Let us assume \(\widetilde{G}^O(\varGamma )\) has a directed cycle. Assume \(\sigma \rightarrow \sigma '\) is an arc in \(\widetilde{G}^O(\varGamma )\). From the definition of \(\widetilde{G}^O(\varGamma )\), there exists a face \(\eta \) with \(\eta \subseteq \sigma '\) and \(\eta \in S^O(\sigma )\). Here, \(\eta \subseteq \sigma '\) implies that both \(\sigma \) and \(\sigma '\) are nodes of \(G^O_{\supseteq \eta }(\varGamma )\). From Lemma 1 and the assumption that \(\{S^O(\sigma ): \sigma \in \mathcal{F}(\varGamma )\}\) is a partition, \(\eta \in S^O(\sigma )\) implies that \(\sigma \) is a unique source in \(G^O_{\supseteq \eta }(\varGamma )\). This assures the existence of a directed path from \(\sigma \) to \(\sigma '\) in \(G^O_{\supseteq \eta }(\varGamma )\), and thus in \(G^O(\varGamma )\).
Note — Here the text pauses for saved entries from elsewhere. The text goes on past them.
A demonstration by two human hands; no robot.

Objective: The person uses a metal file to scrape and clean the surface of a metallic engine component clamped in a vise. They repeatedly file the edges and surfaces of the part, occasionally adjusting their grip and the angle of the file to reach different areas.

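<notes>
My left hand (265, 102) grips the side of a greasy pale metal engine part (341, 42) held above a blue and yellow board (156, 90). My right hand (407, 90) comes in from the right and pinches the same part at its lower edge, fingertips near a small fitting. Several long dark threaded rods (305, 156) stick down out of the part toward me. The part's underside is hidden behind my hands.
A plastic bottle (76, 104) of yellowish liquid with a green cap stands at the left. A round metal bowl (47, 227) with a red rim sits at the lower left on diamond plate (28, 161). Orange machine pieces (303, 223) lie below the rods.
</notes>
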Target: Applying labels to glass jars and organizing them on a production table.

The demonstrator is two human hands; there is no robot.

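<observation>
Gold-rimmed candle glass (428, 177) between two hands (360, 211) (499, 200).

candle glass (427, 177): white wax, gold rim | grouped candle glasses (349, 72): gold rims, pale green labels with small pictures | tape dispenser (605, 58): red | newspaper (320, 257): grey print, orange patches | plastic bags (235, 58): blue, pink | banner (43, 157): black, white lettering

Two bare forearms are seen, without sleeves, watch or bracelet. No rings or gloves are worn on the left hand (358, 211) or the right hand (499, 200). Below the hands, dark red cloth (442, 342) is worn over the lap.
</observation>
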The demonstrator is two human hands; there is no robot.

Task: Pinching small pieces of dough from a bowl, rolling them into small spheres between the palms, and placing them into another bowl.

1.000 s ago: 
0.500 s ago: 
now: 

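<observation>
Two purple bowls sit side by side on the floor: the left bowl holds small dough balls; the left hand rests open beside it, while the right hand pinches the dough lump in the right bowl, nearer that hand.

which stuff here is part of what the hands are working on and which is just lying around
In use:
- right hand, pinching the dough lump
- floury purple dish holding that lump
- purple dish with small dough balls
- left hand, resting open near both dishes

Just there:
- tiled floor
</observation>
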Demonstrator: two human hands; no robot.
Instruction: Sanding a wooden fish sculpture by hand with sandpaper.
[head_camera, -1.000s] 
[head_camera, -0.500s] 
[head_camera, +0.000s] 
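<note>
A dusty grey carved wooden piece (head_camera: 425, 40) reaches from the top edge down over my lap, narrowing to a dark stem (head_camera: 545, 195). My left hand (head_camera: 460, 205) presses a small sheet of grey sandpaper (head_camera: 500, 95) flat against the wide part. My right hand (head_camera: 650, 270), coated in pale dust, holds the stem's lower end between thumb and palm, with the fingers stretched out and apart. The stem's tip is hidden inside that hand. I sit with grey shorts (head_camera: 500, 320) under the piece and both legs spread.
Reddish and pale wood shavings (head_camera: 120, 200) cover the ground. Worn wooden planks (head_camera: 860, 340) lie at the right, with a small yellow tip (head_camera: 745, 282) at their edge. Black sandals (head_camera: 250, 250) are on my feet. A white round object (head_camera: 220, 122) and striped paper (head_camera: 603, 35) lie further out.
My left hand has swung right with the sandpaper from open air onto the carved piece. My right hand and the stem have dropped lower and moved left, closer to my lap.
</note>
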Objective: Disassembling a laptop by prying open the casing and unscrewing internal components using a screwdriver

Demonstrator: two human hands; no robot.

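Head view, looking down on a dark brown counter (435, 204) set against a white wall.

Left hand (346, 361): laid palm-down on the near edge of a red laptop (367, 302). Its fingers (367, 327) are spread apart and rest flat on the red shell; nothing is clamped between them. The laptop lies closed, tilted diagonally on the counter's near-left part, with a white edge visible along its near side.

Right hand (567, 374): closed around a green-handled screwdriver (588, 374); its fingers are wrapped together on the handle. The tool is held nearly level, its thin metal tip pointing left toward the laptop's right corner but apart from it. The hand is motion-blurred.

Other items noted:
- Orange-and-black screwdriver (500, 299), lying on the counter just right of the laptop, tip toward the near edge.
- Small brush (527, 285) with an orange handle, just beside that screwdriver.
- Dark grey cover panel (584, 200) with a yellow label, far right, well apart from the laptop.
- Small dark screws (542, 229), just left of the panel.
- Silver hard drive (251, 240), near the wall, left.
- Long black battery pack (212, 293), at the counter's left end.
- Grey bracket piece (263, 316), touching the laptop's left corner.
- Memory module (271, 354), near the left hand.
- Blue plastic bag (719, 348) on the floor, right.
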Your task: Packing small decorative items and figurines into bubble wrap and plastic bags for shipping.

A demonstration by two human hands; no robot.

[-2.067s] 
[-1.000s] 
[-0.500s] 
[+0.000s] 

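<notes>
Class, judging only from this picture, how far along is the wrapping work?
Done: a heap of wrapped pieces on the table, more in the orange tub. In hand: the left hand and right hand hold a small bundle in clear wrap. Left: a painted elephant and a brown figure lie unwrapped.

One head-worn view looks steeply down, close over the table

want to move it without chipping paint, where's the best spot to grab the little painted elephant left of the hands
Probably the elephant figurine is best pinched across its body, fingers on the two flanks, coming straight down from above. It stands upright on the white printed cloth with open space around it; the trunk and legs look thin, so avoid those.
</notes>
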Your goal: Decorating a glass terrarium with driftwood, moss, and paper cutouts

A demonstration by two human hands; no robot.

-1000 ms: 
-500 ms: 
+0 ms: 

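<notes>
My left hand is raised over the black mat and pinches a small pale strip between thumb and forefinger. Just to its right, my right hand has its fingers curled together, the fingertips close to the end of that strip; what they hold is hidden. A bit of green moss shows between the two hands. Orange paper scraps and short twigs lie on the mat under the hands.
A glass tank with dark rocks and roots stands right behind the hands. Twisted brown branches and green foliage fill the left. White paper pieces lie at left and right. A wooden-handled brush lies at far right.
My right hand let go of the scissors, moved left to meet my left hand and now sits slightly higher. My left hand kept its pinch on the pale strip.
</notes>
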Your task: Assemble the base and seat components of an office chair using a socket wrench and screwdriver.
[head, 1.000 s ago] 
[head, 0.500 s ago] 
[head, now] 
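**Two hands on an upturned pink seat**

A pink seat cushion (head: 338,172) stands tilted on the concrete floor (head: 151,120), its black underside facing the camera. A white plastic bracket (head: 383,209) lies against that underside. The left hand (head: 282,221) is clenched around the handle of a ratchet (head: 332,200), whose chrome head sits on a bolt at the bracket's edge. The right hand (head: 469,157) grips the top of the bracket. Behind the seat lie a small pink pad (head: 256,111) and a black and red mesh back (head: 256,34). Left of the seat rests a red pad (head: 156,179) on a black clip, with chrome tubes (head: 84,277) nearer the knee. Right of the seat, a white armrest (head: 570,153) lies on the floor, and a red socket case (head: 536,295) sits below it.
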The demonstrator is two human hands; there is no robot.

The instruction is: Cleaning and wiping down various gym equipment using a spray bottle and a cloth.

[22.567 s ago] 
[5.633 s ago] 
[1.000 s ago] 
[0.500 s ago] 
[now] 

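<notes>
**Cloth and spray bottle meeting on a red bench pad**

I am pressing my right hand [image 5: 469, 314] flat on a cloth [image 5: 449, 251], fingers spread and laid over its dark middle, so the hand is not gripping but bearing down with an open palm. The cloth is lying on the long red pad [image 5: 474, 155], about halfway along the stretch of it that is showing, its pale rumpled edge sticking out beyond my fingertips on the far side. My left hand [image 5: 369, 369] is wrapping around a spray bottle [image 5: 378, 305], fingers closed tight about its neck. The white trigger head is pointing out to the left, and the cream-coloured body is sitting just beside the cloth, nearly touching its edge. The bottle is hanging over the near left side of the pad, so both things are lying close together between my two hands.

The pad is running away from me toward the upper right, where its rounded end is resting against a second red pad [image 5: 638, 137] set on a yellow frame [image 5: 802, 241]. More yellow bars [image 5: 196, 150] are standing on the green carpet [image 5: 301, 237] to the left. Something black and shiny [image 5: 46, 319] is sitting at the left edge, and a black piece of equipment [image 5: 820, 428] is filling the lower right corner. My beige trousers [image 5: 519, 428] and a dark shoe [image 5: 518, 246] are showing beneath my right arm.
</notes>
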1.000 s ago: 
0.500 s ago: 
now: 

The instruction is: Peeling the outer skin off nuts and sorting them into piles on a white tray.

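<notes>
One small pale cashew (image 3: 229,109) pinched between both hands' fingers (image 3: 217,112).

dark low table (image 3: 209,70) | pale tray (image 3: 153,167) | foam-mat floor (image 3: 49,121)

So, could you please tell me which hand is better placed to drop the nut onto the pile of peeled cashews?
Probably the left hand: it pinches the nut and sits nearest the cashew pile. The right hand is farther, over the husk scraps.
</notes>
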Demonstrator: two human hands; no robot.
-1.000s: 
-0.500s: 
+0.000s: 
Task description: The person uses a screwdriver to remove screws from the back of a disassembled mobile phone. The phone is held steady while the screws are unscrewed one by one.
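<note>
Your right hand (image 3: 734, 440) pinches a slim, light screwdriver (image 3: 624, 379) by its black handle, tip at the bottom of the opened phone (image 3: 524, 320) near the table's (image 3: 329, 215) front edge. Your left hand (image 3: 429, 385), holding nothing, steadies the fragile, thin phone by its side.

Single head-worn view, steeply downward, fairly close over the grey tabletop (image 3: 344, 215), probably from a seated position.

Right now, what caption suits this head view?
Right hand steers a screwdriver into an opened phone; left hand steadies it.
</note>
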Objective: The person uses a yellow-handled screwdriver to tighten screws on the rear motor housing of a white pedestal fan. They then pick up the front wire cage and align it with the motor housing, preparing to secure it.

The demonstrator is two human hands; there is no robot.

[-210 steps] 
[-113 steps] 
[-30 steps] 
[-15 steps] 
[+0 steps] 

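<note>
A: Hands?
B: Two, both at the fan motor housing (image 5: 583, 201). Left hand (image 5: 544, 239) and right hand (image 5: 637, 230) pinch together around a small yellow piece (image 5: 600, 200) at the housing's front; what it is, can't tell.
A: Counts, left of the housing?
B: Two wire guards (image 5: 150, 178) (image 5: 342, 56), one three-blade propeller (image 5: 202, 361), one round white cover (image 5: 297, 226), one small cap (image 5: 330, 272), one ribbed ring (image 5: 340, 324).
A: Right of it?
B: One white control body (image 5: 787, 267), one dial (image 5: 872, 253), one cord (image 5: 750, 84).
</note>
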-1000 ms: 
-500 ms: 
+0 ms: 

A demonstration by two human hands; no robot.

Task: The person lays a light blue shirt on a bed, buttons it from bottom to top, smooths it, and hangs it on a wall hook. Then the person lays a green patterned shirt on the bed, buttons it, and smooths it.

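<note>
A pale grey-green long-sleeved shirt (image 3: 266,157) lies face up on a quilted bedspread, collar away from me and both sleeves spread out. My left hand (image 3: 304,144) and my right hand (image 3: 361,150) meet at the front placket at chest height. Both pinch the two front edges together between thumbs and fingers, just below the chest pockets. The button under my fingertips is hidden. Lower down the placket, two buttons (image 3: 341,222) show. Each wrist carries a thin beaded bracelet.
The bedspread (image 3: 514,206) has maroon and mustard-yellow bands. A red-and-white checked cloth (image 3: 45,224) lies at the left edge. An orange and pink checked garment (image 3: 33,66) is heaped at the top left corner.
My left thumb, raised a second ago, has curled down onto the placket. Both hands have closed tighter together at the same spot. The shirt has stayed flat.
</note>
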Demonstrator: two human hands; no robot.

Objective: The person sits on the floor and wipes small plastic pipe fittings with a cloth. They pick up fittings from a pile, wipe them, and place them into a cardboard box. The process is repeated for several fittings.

Hence, the existence of a directed cycle in \(\widetilde{G}^O(\varGamma )\) implies the existence of a directed cycle in \(G^O(\varGamma )\).

On the other hand, let us assume \(G^O(\varGamma )\) has a directed cycle. The cycle is of the form \(\sigma _1\rightarrow \tau _1\rightarrow \sigma _2\rightarrow \tau _2 \rightarrow \cdots \rightarrow \sigma _s\rightarrow \tau _s\rightarrow \sigma _{s+1}=\sigma _{1}\), where \(\sigma _i\in \mathcal{F}(\varGamma )\) for all \(1\le i\le s\) and \(\tau _j\in \mathcal{R}(\varGamma )\) for all \(1\le j\le s\). Then we have \(\tau _i\subseteq \sigma _i\) and \(\tau _i\in S^O(\sigma _{i+1})\) for all \(1\le i\le s\), and this implies there is a directed cycle in \(\widetilde{G}^O(\varGamma )\).    \(\square \)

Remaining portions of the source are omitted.